Data listing:
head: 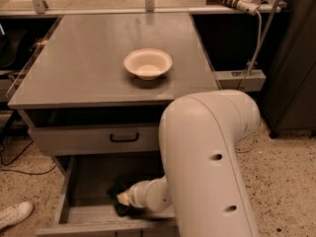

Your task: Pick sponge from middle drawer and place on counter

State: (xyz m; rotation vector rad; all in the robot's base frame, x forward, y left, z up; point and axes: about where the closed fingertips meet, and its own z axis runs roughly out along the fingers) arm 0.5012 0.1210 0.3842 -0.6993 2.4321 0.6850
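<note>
The middle drawer (81, 216) is pulled open at the bottom of the cabinet. My white arm reaches down into it, and my gripper (120, 200) is low inside, near the drawer's front middle. A dark green patch with a small pale yellow edge, the sponge (116, 190), lies right at the gripper's tip on the drawer bottom. I cannot tell whether the gripper holds it. The arm hides the right half of the drawer. The grey counter (89, 68) is the cabinet's flat top.
A cream round bowl (147, 63) stands on the counter, right of centre. The upper drawer (89, 139) with a black bar handle is closed above the open one. A white shoe (15, 215) is on the floor at the left. A cable hangs at the right.
</note>
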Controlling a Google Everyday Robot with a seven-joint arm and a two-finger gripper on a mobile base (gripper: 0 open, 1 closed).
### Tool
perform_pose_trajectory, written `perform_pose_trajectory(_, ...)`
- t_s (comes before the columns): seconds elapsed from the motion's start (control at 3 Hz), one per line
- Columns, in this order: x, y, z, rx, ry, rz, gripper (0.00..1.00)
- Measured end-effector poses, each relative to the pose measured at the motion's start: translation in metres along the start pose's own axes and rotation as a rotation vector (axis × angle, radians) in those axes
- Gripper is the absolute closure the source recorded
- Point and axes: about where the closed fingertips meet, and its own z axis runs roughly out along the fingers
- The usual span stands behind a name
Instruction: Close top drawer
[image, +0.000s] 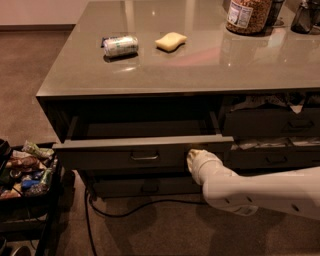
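The top drawer (100, 152) stands pulled out of the left side of the dark grey cabinet, under the counter top. Its flat front carries a small metal loop handle (144, 157) at the centre. The inside is dark and shows nothing. My gripper (196, 159) is at the end of the white arm (260, 192), which reaches in from the lower right. It sits against the right part of the drawer front, right of the handle.
On the counter (200, 65) lie a tipped can (120, 45), a yellow sponge (170, 41) and a jar (248, 15). Narrower drawers with paper poking out (270, 122) are at right. A snack cart (25, 170) stands at left, and a cable (125, 210) lies on the floor.
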Motion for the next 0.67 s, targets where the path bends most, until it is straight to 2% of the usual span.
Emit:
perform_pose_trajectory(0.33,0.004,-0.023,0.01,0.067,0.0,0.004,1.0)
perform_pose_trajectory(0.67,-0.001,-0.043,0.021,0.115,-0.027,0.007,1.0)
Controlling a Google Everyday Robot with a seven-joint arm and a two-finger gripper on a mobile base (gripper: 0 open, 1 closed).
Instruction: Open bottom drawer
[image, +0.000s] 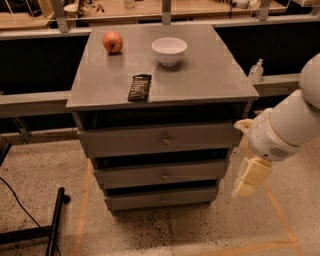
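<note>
Test lab, tape lines (82, 210) on speckled floor (190, 232), workbenches (130, 10) behind, claw (251, 176) right of grey cabinet (210, 75)

The cream-coloured gripper (248, 179) hung just right of the grey three-drawer cabinet (210, 75), level with its two lower fronts. The speckled floor (165, 232) lay open on the near side of the lowest grey metal-look drawer front (135, 201) and its small round knob (162, 200). A black floor stand (54, 222) lay well off to the near left.
</note>
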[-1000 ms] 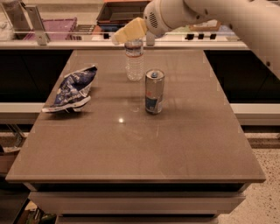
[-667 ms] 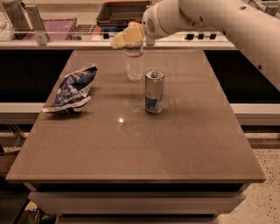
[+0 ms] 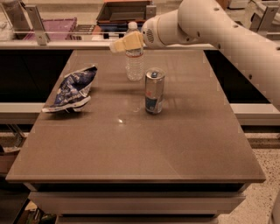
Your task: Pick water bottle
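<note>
The water bottle (image 3: 134, 61) is clear ribbed plastic with a white cap and a label band. It stands upright at the back middle of the brown table (image 3: 131, 144). My gripper (image 3: 119, 45), pale yellow on a white arm reaching in from the upper right, is at the bottle's neck and shoulder. It overlaps the bottle's upper part in the camera view and points left. A silver-blue drink can (image 3: 154, 90) stands just in front and to the right of the bottle.
A crumpled blue and white chip bag (image 3: 71, 89) lies at the left of the table. Behind the table is a counter with a purple bin (image 3: 57, 27) and a dark tray (image 3: 124, 12). My white arm (image 3: 227, 30) spans the upper right.
My gripper has come down and a little to the left, from above the bottle's cap to its neck. The bottle, the can and the bag have not moved.
</note>
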Motion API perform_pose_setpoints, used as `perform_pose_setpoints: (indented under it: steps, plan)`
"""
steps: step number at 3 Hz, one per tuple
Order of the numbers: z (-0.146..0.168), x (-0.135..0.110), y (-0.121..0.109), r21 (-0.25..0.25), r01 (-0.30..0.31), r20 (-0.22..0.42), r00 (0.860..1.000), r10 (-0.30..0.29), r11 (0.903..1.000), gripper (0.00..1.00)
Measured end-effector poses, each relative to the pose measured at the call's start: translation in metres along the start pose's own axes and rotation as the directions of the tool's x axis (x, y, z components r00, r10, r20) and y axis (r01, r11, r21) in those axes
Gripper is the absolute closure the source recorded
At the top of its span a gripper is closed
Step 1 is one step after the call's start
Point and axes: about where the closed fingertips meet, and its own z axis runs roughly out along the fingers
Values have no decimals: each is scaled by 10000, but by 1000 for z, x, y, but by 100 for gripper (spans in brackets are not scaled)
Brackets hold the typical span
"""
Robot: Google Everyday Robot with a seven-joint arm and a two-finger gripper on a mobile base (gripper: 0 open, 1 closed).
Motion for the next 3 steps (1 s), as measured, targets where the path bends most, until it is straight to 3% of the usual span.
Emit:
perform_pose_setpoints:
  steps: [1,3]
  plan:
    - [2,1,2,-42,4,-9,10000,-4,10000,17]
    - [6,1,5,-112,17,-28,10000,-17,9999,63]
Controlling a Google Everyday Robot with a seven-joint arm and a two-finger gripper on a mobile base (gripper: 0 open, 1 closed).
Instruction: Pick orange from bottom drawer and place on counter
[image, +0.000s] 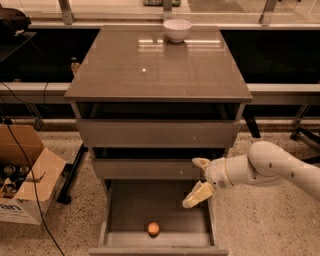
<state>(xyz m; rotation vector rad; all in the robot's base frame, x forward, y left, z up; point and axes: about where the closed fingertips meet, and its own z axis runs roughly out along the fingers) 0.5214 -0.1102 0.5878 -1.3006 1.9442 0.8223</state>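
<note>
The orange (153, 228) is small and round and lies on the floor of the open bottom drawer (130, 210), near its front panel. My gripper (199, 179) is open, with cream fingers (197, 194) spread. It hovers over the drawer's right side, up and to the right of the orange, apart from it. My white arm comes in from the right. The glossy grey-brown counter (155, 67) tops the cabinet.
A white bowl (177, 29) stands at the counter's far edge. Two shallower drawers (157, 132) sit above the open one. A cardboard box (22, 185) with cables lies on the floor to the left. Speckled floor surrounds the cabinet.
</note>
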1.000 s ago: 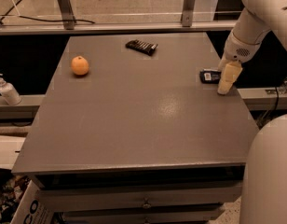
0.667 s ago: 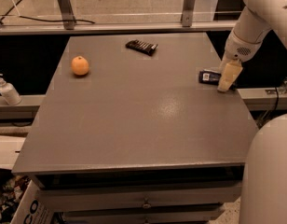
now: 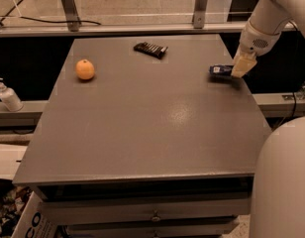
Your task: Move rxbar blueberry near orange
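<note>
The rxbar blueberry [image 3: 221, 70] is a flat dark-blue wrapper with a small white label, near the table's right edge. My gripper [image 3: 241, 66] is shut on its right end and holds it just above the table, with its shadow underneath. The orange [image 3: 85, 69] sits on the left side of the table, far from the bar.
A black ridged bar [image 3: 150, 49] lies at the back middle of the grey table [image 3: 152, 123]. A white pump bottle [image 3: 7, 96] stands on a ledge left of the table. A railing runs behind. The robot's white body [image 3: 283, 182] fills the lower right.
My gripper has risen from the table with the blue bar in it. The bar has left the surface and now hangs a little above it.
</note>
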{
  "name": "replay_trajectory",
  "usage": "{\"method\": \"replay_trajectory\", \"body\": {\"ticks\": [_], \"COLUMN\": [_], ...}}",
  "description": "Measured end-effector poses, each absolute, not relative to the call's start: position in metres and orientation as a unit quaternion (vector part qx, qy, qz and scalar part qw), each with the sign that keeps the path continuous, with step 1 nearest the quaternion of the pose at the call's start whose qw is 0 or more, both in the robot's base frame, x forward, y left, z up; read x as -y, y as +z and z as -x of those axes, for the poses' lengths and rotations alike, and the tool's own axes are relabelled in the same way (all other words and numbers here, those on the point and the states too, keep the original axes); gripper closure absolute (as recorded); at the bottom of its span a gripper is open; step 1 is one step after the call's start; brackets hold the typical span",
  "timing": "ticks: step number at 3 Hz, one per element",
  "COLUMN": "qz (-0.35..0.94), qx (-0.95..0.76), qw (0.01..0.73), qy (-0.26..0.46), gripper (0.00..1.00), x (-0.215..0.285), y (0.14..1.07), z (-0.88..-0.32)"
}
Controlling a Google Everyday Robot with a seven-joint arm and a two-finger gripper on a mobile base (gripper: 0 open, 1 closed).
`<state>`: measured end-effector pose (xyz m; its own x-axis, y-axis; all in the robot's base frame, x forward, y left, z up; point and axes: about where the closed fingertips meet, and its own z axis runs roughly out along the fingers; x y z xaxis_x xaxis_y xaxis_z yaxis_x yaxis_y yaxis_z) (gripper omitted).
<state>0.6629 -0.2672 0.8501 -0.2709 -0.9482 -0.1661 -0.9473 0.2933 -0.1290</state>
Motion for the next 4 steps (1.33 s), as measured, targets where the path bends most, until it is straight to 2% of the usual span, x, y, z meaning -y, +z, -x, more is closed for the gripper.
{"method": "replay_trajectory", "body": {"ticks": [1,4], "qz": [0.595,0.649], "qx": [-0.793,-0.737], "qw": [0.130,0.173], "qy": [0.007,0.074], "gripper": [1.00,1.00], "x": [0.245,0.128], "y": [0.883,0.920], "z": [-0.663,-0.642]}}
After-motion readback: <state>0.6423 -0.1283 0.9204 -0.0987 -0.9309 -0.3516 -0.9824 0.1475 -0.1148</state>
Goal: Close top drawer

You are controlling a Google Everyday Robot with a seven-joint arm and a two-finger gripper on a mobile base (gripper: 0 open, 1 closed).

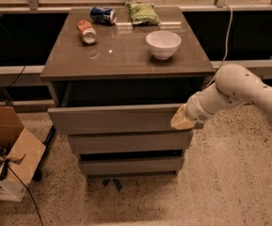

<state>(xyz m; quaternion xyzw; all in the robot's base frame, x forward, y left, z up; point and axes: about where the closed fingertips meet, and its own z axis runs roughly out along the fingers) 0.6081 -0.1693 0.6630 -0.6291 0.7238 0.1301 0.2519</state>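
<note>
The top drawer [112, 119] is a wide grey handleless front, the tallest of the cabinet's three. It stands out only a little from the cabinet, with a dark gap above it. My gripper [182, 120], with yellowish fingertips, presses against the right end of the drawer front. The white arm [239, 91] reaches in from the right.
On the cabinet top [126, 60] are a white bowl [163, 44], a red can [86, 31] on its side, a blue can [103, 15] and a green chip bag [142, 12]. Two lower drawer fronts [128, 142] sit below. An open cardboard box [6, 161] stands on the floor at left.
</note>
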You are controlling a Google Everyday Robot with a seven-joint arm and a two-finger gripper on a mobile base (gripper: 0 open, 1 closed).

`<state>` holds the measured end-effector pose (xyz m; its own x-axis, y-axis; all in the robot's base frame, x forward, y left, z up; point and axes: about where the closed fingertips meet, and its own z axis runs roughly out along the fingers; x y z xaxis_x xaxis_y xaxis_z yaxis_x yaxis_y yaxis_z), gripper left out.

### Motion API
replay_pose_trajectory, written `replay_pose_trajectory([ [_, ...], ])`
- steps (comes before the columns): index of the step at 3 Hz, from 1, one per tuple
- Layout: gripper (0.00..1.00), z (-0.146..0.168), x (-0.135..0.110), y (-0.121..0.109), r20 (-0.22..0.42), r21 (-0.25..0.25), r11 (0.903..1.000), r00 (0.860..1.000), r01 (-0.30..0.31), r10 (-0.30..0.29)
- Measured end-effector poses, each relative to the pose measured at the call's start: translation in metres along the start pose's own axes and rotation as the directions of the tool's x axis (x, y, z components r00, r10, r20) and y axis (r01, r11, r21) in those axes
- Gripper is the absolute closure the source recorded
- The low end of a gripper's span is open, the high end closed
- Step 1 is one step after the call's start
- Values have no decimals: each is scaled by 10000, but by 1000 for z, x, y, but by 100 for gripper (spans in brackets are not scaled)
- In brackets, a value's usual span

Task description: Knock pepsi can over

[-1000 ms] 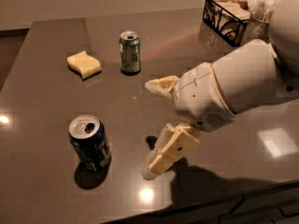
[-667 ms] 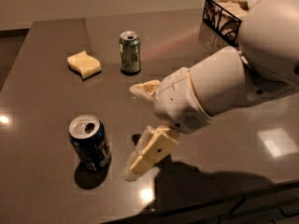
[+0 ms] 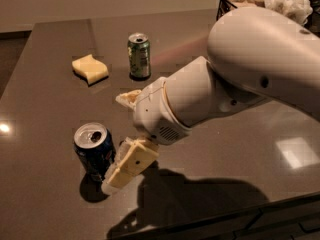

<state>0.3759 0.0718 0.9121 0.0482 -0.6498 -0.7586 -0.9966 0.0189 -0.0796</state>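
My gripper point(image 3: 116, 143) hangs just right of the pepsi can point(image 3: 92, 151), which stands upright on the counter point(image 3: 45, 109). My fingers point(image 3: 131, 164) are spread wide, and the nearer one lies close against the can's right side. Well behind the pepsi can are a green can point(image 3: 139, 55) and a yellow sponge point(image 3: 90, 69).

A green drink can point(image 3: 139, 55) stands upright toward the back of a dark, glossy table point(image 3: 55, 109). A wavy yellow sponge point(image 3: 90, 69) lies near it, closer to the table's left edge. At the far right corner, a dark wire basket point(image 3: 240, 1) sits beside crumpled white paper point(image 3: 287, 4). The gripper point(image 3: 117, 140) hangs low over the table's front left.
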Motion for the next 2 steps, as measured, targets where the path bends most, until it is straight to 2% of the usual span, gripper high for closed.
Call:
replay_pose_trajectory([
  [1, 0, 19, -10, 1, -180, -11, 9999, 9997, 171, -171],
  [2, 19, 32, -18, -1, -293, -253, 9992, 9991, 304, -311],
])
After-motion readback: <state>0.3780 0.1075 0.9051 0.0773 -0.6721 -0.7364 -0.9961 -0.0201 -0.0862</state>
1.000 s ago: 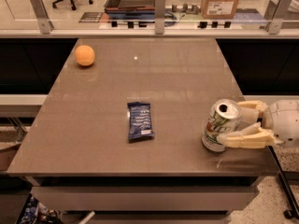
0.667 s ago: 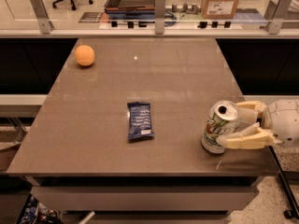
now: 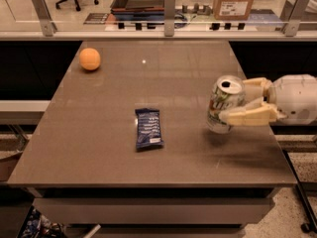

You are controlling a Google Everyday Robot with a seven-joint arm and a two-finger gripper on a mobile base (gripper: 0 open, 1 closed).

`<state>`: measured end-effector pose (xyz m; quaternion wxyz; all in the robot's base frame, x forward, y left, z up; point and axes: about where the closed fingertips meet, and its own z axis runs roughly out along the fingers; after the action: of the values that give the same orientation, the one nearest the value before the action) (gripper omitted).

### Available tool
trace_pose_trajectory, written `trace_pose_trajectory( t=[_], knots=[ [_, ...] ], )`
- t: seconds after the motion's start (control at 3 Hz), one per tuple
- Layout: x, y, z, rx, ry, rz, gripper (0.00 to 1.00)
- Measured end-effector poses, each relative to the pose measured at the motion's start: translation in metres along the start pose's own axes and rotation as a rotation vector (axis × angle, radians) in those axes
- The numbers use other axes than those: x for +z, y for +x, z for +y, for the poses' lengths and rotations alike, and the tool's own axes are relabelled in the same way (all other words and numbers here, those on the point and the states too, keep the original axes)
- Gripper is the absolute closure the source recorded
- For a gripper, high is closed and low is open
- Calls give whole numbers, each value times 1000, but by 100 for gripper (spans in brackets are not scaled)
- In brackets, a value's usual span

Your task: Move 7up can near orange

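7up can (image 3: 225, 104) now aloft in gripper (image 3: 233, 101), right edge

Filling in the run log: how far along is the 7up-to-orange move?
Done: the gripper at the right edge of the table is shut on the 7up can, which looks lifted just off the surface, tilted. In hand: the carry. Left: crossing to the orange at the far-left corner, past the blue packet, and setting the can down beside it.
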<state>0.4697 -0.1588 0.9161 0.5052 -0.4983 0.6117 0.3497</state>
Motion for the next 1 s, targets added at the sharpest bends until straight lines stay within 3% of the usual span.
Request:
trace_pose_trajectory(
  t=[0.67,1.0],
  knots=[
    [50,-60,-62,18,154,19,100],
    [93,-77,-87,-2,187,34,100]
  ],
)
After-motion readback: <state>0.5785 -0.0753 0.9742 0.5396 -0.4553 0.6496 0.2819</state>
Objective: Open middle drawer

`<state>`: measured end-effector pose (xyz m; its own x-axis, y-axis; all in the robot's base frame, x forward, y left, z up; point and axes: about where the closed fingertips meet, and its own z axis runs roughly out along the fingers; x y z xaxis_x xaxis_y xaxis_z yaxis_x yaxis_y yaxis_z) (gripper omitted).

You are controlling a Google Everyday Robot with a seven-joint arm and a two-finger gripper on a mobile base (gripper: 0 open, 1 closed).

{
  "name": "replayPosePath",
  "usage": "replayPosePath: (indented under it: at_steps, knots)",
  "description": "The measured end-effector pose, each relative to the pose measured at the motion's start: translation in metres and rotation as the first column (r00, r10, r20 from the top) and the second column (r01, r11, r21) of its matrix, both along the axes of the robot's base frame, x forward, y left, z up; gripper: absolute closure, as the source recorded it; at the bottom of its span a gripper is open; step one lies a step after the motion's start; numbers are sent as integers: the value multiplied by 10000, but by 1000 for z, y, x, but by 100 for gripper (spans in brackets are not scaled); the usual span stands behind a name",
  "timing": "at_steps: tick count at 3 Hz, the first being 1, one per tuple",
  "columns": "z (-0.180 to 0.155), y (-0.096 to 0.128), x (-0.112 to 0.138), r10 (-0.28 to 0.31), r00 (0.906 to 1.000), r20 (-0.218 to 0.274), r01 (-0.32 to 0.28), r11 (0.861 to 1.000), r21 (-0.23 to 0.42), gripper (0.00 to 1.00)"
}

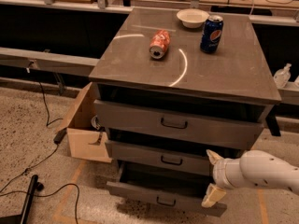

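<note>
On the floor at far left a black cable [28, 164] lies in loops. Beside the cabinet's left side stands an open cardboard box [86, 139], touching or almost touching it. The grey cabinet [224, 73] has three drawers. The top drawer [140, 120] has the tallest front. Under it is the middle drawer [140, 154], second of the three, with a low grey front and a small dark loop handle [171, 160] at its centre. A dark gap shows above its front. The lowest drawer [140, 192] stands out a little further forward than the middle one.

On the cabinet top an orange can [159, 44] lies on its side. Behind it to the right is a white bowl [192, 17], and just beside the bowl a blue can [211, 33] stands upright.

The gripper [212, 177] is at lower right, at the right end of the drawer fronts, on a white arm [261, 171] that comes in from the right edge. Its two fingers are spread apart and hold nothing. The upper finger [214, 156] is at the right end of the middle drawer's front; whether it touches, I cannot tell. The lower finger is in front of the lowest drawer. At far right a clear bottle [282, 75] stands behind the cabinet.
</note>
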<state>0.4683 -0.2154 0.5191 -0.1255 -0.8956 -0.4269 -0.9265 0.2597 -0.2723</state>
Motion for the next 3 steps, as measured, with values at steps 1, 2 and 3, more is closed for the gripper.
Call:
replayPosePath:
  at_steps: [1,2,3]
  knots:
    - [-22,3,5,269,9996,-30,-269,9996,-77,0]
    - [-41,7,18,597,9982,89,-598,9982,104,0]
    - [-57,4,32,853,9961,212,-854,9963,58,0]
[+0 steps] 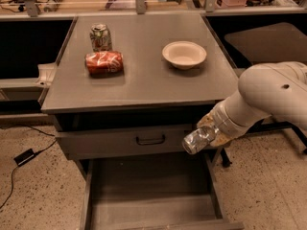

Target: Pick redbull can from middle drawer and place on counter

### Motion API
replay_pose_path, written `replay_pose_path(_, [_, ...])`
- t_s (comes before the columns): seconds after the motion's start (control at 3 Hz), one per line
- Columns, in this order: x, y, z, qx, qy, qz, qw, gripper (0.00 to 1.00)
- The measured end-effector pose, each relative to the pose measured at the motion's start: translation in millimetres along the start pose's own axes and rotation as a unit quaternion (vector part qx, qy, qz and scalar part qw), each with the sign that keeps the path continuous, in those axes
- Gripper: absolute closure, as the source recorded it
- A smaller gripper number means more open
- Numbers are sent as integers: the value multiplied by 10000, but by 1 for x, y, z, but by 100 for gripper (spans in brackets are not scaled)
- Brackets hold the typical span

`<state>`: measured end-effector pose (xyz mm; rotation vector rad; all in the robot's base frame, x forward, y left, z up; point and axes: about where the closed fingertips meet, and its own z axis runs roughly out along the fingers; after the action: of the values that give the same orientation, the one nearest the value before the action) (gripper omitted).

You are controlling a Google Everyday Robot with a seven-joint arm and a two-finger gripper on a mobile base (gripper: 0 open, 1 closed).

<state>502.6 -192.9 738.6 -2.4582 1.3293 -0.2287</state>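
The redbull can (194,142) is being held by the end effector (207,135), whose fingers are closed around its rear part. The can is tilted and hanging clear above the right side of the open middle drawer (144,188), just in front of the upper drawer front (115,143). The picking is judged done, since the can is out of the drawer. Raising it over the edge of the counter (144,87) and setting it down is being left to do. The counter's front edge, just above the can, is being judged the main obstruction. On the counter, a bowl (184,54) is sitting to the right. A red soda can (104,62) is lying on its side to the left, with a greenish-white can (100,36) upright behind it.
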Motion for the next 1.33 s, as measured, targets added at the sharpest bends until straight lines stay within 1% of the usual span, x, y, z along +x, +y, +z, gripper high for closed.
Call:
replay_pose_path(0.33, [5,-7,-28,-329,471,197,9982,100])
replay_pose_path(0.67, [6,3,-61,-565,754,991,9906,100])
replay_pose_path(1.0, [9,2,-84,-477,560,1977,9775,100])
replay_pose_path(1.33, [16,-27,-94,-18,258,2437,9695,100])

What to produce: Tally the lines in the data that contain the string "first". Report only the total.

Written solution: 2